The story so far...
In the first part of this series I described the problem I was having, my hypothesis as to the source of the issue, and the steps I would take to test my hypothesis. In the second post I described the electronics that I built to start capturing environmental sensor data. The third post describes the code for the IoT sensor rig to send telemetry data to Azure IoT Hub. The fourth post addressed the configuration within Azure IoT Hub. The fifth post got Power BI and Azure Stream Analytics configured to pass data from Azure IoT Hub to Power BI. The sixth post showed how to get the data charted in Power BI.
This post will close out the series. We will analyze the data in Power BI and draw our conclusion from it.
Blog Series Table of Contents
Reviewing the collected data
Way back in Part 1 (and in the series title) I said that Azure IoT helped me buy a new house. Notice the word "helped"...it's in the past tense. This experiment was initially conducted in May and June of 2016 at my old house. To write this blog, I have reproduced all of the original elements, but the data is from my new house. This gives us the opportunity to compare data from both houses.
When comparing the two datasets, please note that the new house data was taken at 15 minute intervals whereas the old house data was taken at
The new house data
The temperature(°F) data that I collected from the new house looks like this.
Reviewing this temperature data we can see that the inside temperature (ESP8266Sensors-02) bounces between 71°F and 77°F regardless of the outside temperatures. During this period we had a number of days that were overcast and rainy as you can see by the outside temps on May 12th, 13th, and 15th, which kept outside temperatures below 80°F. The flow of the inside temperature remained relatively stable during this period and when we had full sunny days.
Looking more closely at the data you can see that the high and low temperatures inside my office were a few degrees higher between May 12th and 16th. This increase in average temperature was due to my running a pair of 3D printers in my office over those days. The heated bed of each printer was running at 60°C (140°F) or 80°C (176°F) which increased the room's ambient temp. It's cool that the impact of the printers shows up in the data.
So the new house's insulation and a/c system can provide a very consistent level of comfort to my office regardless of the outside temperatures.
The old house data
A subset of the temperature(°F) data I collected from the old house is below. There is a lot more, but this data is indicative of the problems I was researching.
Looking at this data I can clearly see the sunny days (June 17th, 18th, 22nd, 23rd, 24th) and the cloudy days (June 19th, 20th and 21st). You can see this by looking at how the indoor temp and the outdoor temp rise and fall over time. On the sunny days, the indoor temp follows the rise and fall of the outdoor temp. On the cloudy days we don't see as much correlation.
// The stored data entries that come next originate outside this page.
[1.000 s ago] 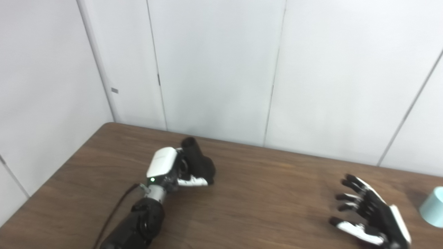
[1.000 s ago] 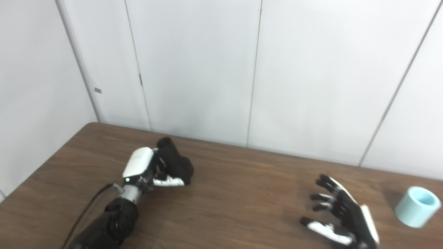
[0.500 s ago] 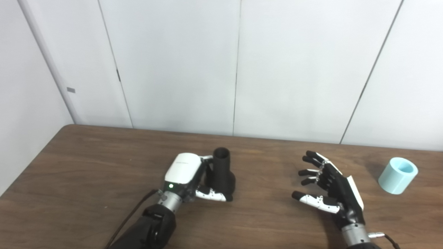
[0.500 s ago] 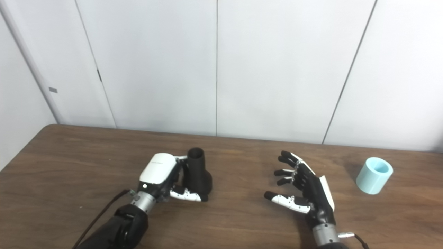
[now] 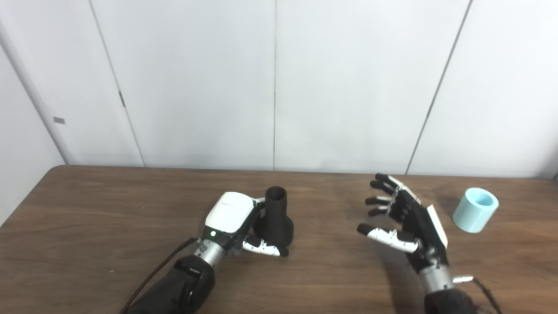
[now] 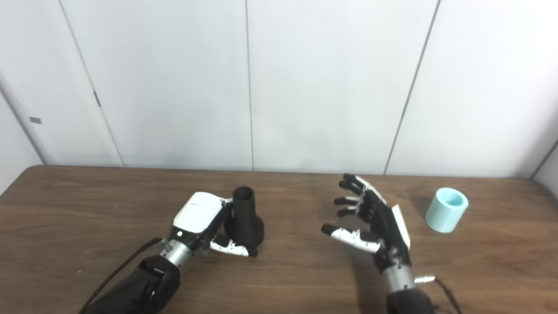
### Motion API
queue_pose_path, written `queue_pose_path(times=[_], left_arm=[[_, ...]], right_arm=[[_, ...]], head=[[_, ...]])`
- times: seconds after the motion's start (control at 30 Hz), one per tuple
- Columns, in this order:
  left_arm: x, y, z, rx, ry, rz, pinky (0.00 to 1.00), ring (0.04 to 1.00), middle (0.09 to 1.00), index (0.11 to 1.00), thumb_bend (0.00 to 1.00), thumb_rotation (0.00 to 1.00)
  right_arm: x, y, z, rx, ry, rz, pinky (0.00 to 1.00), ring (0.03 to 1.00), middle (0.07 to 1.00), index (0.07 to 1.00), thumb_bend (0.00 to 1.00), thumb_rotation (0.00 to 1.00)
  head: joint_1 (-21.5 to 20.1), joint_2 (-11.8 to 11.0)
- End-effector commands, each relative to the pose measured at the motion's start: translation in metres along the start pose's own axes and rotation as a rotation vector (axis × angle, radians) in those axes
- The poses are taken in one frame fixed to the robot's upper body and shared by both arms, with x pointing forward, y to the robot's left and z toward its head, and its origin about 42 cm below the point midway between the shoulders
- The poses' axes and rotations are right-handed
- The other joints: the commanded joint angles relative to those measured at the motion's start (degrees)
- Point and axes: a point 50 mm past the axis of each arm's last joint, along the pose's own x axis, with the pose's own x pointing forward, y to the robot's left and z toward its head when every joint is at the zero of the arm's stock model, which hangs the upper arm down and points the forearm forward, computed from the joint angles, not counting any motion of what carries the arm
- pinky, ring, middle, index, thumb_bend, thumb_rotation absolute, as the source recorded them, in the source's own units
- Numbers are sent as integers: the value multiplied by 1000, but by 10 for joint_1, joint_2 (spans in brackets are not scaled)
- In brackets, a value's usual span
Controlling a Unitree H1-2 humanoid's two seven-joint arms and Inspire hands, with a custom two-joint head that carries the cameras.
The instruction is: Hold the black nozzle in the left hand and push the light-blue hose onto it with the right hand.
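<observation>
Wrapping the black nozzle (image 5: 276,216), the left hand (image 5: 233,222) grips its flared base where it stands upright on the table (image 5: 109,218), mouth up, probably so that the open end is free to take the hose. To the nozzle's right, the right hand (image 5: 405,220) hovers empty, fingers spread, palm facing the nozzle. Farther right of the nozzle, beyond that hand, the light-blue hose (image 5: 475,209) rests on the table, not yet grasped.
</observation>
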Motion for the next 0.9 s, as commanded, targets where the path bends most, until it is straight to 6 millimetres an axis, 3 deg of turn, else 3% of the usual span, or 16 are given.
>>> queue_pose_path(times=[0.0, 0.07, 0.2, 0.33, 0.53, 0.6, 0.73, 0.87], left_arm=[[-62, -87, 24, -7, -45, -391, 280, 360, 447, 542, 496, 0], [-64, -87, 21, -11, -45, -391, 293, 360, 451, 544, 495, 0], [-71, -88, 10, -24, -44, -386, 321, 370, 457, 542, 497, 0], [-76, -90, -1, -34, -52, -388, 321, 383, 452, 534, 499, 0], [-80, -92, -15, -31, -53, -414, 321, 370, 456, 535, 498, 0], [-80, -93, -18, -23, -54, -425, 366, 401, 459, 525, 502, 0], [-82, -95, -24, -15, -60, -430, 400, 426, 457, 520, 504, 0], [-85, -95, -28, -43, -53, -438, 405, 431, 476, 506, 505, 0]], right_arm=[[25, -28, 42, -111, -193, -60, 560, 637, 777, 787, 795, 127], [29, -41, 65, -194, -247, -88, 560, 629, 769, 783, 785, 89], [33, -57, 107, -289, -298, -170, 549, 651, 768, 776, 791, 72], [34, -83, 133, -369, -333, -262, 559, 681, 762, 778, 805, 92], [32, -137, 150, -551, -233, -385, 711, 790, 824, 819, 839, 220], [32, -145, 156, -578, -171, -391, 687, 807, 846, 840, 849, 163], [32, -167, 158, -625, -26, -351, 704, 846, 895, 886, 839, 169], [32, -183, 142, -450, 14, -362, 766, 850, 882, 878, 803, 135]], head=[[-21, -6], [-43, -11], [-134, -35], [-181, -51], [-225, -63], [-231, -64], [-238, -66], [-245, -68]])
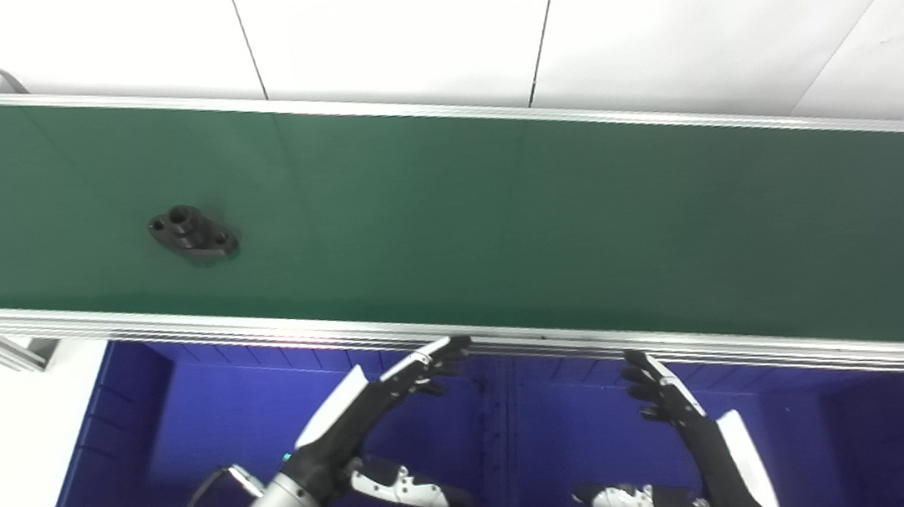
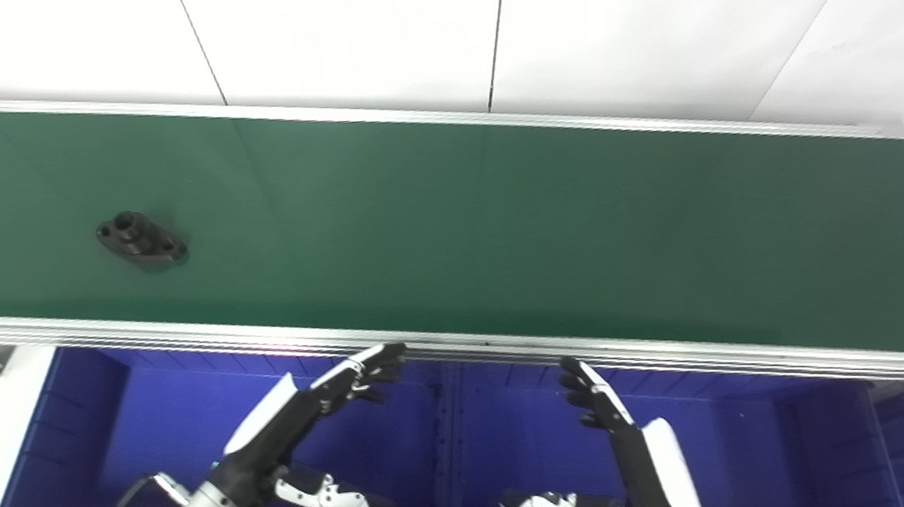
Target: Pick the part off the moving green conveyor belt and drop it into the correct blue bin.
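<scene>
Timing the reach matters: black part [image 1: 192, 235] rides the green belt [image 1: 498, 215] at left, both hands [image 1: 390, 424] [image 1: 682, 439] spread wide, empty, above blue bins [image 1: 135, 438].

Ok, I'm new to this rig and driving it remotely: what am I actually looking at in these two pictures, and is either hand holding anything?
Both pictures come from two cameras side by side on the robot's head, looking down at the same scene, so they differ only slightly. The long green strip is the conveyor belt, framed by metal rails. The one thing lying on it is a black part, a flat flange with a raised collar, toward the belt's left end. Below the near rail sit blue bins, side by side. The two black-and-white shapes at the bottom are the robot's own hands: the left hand and the right hand. Both hover over the bins with fingers spread, and neither holds anything. The part is untouched.
</scene>
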Available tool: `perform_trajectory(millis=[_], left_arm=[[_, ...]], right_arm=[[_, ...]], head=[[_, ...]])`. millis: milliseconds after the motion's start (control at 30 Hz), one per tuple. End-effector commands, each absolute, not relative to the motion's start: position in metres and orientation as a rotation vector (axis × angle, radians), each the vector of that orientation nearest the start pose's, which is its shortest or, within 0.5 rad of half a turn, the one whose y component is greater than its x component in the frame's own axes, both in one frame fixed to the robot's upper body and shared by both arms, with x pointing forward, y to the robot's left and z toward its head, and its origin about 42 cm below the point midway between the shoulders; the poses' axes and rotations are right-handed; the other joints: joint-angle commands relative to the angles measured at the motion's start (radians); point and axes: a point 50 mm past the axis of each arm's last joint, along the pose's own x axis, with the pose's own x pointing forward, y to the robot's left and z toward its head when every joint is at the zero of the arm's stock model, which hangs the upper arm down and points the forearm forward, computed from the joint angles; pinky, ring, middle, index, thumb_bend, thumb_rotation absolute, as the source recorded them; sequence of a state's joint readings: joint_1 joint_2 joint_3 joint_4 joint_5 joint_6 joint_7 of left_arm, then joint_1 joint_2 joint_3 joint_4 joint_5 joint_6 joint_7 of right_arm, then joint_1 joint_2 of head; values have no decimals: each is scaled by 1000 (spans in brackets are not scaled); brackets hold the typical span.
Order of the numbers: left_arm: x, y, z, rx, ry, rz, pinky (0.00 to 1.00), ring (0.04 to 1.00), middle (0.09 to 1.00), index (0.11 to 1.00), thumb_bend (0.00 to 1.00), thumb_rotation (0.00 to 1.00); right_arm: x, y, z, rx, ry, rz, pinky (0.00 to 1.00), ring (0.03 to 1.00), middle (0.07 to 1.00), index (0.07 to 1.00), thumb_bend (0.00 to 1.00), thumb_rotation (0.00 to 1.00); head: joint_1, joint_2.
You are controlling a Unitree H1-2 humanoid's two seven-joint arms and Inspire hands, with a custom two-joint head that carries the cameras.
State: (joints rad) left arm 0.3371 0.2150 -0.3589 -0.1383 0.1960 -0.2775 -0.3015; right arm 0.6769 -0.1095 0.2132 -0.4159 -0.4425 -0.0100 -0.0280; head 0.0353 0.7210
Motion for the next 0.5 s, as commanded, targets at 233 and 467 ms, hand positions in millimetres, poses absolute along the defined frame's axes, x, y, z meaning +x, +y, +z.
perform_trajectory(millis=[233,467], left_arm=[[144,174,69,311,-99,-658,801,859,889,898,776,211],[145,174,68,312,-96,-660,791,854,886,897,783,209]], right_arm=[[63,-210,99,-461,148,88,773,837,859,898,823,157],[63,-210,98,-458,158,85,757,832,853,891,835,168]], head=[[-20,-21],[-22,-37]])
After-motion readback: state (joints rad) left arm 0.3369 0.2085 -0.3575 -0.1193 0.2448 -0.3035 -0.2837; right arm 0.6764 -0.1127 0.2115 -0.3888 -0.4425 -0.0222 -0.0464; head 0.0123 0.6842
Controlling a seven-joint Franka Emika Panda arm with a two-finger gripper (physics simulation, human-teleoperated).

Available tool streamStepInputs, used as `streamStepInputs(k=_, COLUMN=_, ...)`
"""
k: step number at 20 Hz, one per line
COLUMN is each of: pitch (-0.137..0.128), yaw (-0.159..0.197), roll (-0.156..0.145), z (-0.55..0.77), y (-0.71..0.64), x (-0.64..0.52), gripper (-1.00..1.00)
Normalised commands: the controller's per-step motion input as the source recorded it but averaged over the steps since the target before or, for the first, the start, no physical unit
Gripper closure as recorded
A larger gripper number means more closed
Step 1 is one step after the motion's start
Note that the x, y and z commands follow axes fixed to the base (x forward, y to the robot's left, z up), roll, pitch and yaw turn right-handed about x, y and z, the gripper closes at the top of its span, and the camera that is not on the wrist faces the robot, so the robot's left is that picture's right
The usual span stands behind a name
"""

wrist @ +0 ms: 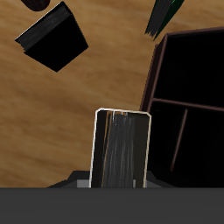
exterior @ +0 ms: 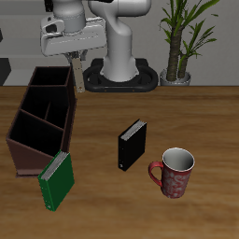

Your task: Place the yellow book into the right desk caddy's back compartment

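Gripped yellow book [wrist: 121,149] upright in closed gripper [exterior: 71,58] above right desk caddy [exterior: 42,117]; needed centring over back compartment, clear of partitions.

Wrist view. The yellow book [wrist: 121,150], seen edge-on with pale border, stood held just beside the right desk caddy [wrist: 188,96] wall; a black book [wrist: 54,37] lay farther off on the table [wrist: 52,122].
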Motion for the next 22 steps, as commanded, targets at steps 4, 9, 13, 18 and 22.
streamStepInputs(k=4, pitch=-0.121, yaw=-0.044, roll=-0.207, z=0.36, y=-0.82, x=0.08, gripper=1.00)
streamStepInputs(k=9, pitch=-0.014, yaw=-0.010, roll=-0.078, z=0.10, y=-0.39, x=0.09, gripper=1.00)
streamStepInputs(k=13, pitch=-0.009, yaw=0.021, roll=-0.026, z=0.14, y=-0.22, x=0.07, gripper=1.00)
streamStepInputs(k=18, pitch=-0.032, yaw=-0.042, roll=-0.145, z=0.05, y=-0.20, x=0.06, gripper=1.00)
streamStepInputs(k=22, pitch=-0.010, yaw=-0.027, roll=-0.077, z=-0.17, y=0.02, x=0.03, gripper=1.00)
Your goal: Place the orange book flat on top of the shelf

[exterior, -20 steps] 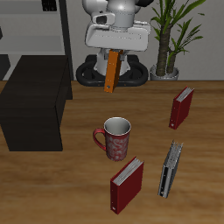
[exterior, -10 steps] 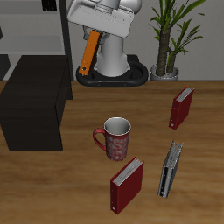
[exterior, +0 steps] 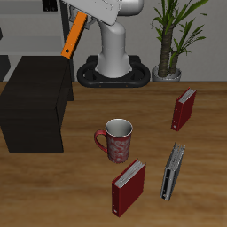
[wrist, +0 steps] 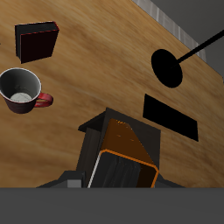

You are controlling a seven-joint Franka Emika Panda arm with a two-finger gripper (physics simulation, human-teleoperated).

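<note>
Orange book (exterior: 73, 35), cover plain and unlettered, hangs tilted in the closed hand (exterior: 86, 12) above the shelf (exterior: 35, 102).

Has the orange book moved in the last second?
Yes. The orange book, held in the gripper, has swung from before the robot base up and across toward the shelf.
</note>
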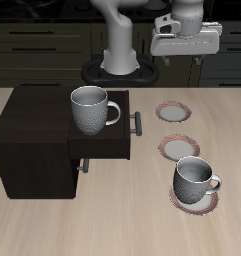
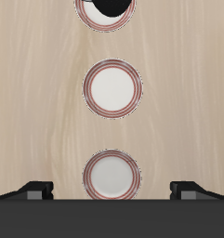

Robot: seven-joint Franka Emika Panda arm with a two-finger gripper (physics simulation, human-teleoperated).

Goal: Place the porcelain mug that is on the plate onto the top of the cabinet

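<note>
Porcelain mug [image 1: 195,182]: sat upright on the plate [image 1: 182,204] nearest the table's front edge, handle pointing sideways away from the cabinet, dark grey inside showing. In the wrist view only a dark sliver of it [image 2: 112,7] poked in at the edge, so not much to read there.

Plate under the mug: white with a pinkish-red striped rim, mostly covered by the mug, just the rim peeking out around the base.

Other mug [image 1: 90,109]: same speckled look, stood upright on top of the cabinet, near its front edge above the drawer, handle toward the plates.

Cabinet [image 1: 32,140]: dark brown-black box, well apart from the mug on the plate. Its drawer [image 1: 104,148] was pulled out, grey bar handle [image 1: 136,122] facing the row of plates.

Middle plate [image 1: 179,148]: bare, between the other two, roughly in line with them. Showed clearly in the wrist view too [image 2: 112,88].

Back plate [image 1: 175,112]: bare, farthest back of the three, closest under the gripper; also in the wrist view [image 2: 112,175].

Gripper [image 1: 177,63]: hung high above the table near the back, over the back plate end of the row, not touching anything.

Jaws: spread wide apart, nothing between them. The wrist view showed one fingertip [image 2: 34,190] at each side with the plate row running down the gap.

Table [image 1: 112,225]: light wood, everything above rested on it.
</note>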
Given this data, it is plainly obvious that I am no data scientist and my methods are sloppy, but I have come to the conclusion that the only way to get the old house's temperature to be agnostic to the outside temperate would be to add additional insulation to the attic, upgrade the windows to double-pane glass, and possibly replace the condenser with a larger unit. Since it wasn't not my house (remember, it's a rental) I was not about to spend money to have that done. Instead we purchased a new house that is energy efficient, and I have the (bogus, non-scientific) data to prove it.
If you've come this far, I want to thank you for taking your time to travel through this little project with me. Hopefully I've shown that it's pretty easy to tie microcontrollers, Azure IoT SDK for C, Azure IoT Hub, Azure Stream Analytics and Power BI together to gather interesting data and present it in a meaningful way.